On a busy afternoon in the market in the southern Tripoli neighborhood of Abu Salim, it doesn't take long for a man to approach a visiting reporter and say under his breath, "You know, we all support Gadhafi here."
Soon after, a crowd gathers and one of the young men gains confidence. His name is Anis, and he says he speaks for most people in Abu Salim.
"I am a Gadhafi loyalist. I want Moammar. Some people are afraid to speak out, but I'm not," he says. "All I've known is Gadhafi. And I felt secure back then. There are many of us who feel the same way, but we are afraid to speak out because we might get beaten or shot."
The last neighborhood in Tripoli to fall to rebel forces, Abu Salim has long been known as a hotbed of Gadhafi support.

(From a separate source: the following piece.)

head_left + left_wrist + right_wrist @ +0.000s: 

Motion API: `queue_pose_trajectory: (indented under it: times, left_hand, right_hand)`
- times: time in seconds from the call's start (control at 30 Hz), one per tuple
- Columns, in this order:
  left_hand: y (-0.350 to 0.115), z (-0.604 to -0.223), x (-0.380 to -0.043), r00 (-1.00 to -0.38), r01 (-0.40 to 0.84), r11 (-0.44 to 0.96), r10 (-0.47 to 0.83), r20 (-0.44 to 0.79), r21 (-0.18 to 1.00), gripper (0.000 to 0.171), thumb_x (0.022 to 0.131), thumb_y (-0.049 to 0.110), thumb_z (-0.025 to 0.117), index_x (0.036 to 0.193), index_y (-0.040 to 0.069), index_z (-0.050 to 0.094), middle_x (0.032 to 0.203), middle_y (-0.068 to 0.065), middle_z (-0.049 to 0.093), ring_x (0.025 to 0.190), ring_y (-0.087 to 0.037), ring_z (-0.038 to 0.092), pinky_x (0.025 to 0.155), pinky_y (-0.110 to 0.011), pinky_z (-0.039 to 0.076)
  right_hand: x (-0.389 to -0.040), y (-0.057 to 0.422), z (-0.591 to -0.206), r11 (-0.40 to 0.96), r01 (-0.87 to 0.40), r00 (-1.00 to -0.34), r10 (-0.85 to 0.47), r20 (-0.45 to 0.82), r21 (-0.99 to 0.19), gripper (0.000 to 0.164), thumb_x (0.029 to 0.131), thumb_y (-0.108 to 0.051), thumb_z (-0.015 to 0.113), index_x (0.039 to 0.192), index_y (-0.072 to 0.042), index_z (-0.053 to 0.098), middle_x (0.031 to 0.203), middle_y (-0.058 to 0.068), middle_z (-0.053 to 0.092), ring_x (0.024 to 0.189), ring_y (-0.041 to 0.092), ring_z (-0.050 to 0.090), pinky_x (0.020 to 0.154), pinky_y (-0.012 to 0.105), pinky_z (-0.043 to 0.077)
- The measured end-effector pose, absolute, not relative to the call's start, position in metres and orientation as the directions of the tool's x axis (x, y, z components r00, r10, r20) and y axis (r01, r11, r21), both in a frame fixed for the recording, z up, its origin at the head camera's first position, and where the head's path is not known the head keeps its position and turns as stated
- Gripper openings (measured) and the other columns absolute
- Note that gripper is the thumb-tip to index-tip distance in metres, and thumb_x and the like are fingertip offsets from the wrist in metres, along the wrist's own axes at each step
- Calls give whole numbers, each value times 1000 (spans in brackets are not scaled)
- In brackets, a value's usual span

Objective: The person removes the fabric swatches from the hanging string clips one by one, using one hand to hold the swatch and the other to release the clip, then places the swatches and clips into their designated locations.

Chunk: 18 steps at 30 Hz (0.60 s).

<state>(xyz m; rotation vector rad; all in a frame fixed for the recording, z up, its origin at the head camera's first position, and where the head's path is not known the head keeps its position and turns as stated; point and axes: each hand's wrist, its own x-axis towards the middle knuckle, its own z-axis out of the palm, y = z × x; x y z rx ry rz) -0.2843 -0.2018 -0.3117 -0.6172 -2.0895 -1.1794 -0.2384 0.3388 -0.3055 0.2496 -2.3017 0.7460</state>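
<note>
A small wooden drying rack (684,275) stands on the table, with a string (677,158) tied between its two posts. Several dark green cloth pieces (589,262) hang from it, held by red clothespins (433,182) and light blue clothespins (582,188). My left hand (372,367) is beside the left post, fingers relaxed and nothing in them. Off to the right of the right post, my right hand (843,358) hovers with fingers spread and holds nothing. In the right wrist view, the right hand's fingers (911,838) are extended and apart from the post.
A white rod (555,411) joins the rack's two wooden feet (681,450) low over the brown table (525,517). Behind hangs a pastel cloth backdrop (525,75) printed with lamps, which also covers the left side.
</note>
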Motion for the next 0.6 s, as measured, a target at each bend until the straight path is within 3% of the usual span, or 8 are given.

But it's not alone.
By some estimates, up to 30 to 40 percent of the population in Libya remains sympathetic to Gadhafi. And how that is playing out in a place like Abu Salim provides a window into the potential problems the country is facing in the aftermath of its brutal revolution.
Even Schoolchildren Affected
At Samud Elementary School, children dressed in dark blue smocks with white scalloped collars line up before classes and sing the new national anthem.
But getting them to learn the anthem hasn't been easy.
Principal Fathia Ahmed says some children absolutely refused to take the printout of the anthem's lyrics when it was handed out.
And she says only about half of the students who should be at the school are there. Some parents are keeping their children home because they don't want them to learn the new revolutionary curriculum.
Ahmed herself is new to the job. The previous principal was too closely allied to the former regime, she says, and is taking what she delicately terms an extended "vacation."
She says most of the people in Abu Salim are extremely poor, and they worked for the government or the army, which helps explain their sympathies.
She says she's spent the better part of the first two weeks of school trying to undo 42 years of indoctrination, speaking well of the rebels and the revolution to her students and their parents.
But it will take more than that to change people's minds.
Race To Meet People's Needs
Gadhafi gave little to this downtrodden neighborhood. But it's still more than they are getting now in these chaotic early days after the revolution.
At the local Abu Salim council, a woman comes to ask for help. She has three children, her husband is out of work, and the fighting destroyed her house. The Gadhafi government allocated her new lodgings, but the regime fell before she could move into the new house. Now she doesn't know who to turn to for help.
Local council member Musbah Shawesh listens sympathetically but then sends her away.
"We are all volunteers here," he tells her. "We have no money and no power to grant housing."
Shawesh says that most of the people in Abu Salim can be brought over to support the new government if they see their lives improving.
"We have tried to give them food and other goodies to show that we can provide for them," he says.
"But it's a race against time. The longer there is no one to answer to people's needs," he concedes, "the better the former regime will look."
Democracy Faces Conundrum
And there will, of course, always be people who love Gadhafi no matter what, he says.
What to do with them is something the new government hasn't quite figured out.
At a checkpoint in Abu Salim, two anti-Gadhafi fighters argue about what they would do if they spotted someone waving Gadhafi's green flag.
"It's a democracy," one of them says. "As long as they don't have a weapon, I would let them go on their way."
The other waves his gun and says he would shoot them dead.
Back at the market, Gadhafi supporter Anis says the new government should prove its democratic credentials.
"If this is real democracy," he says, "don't shut us up. Allow us to say what we really believe."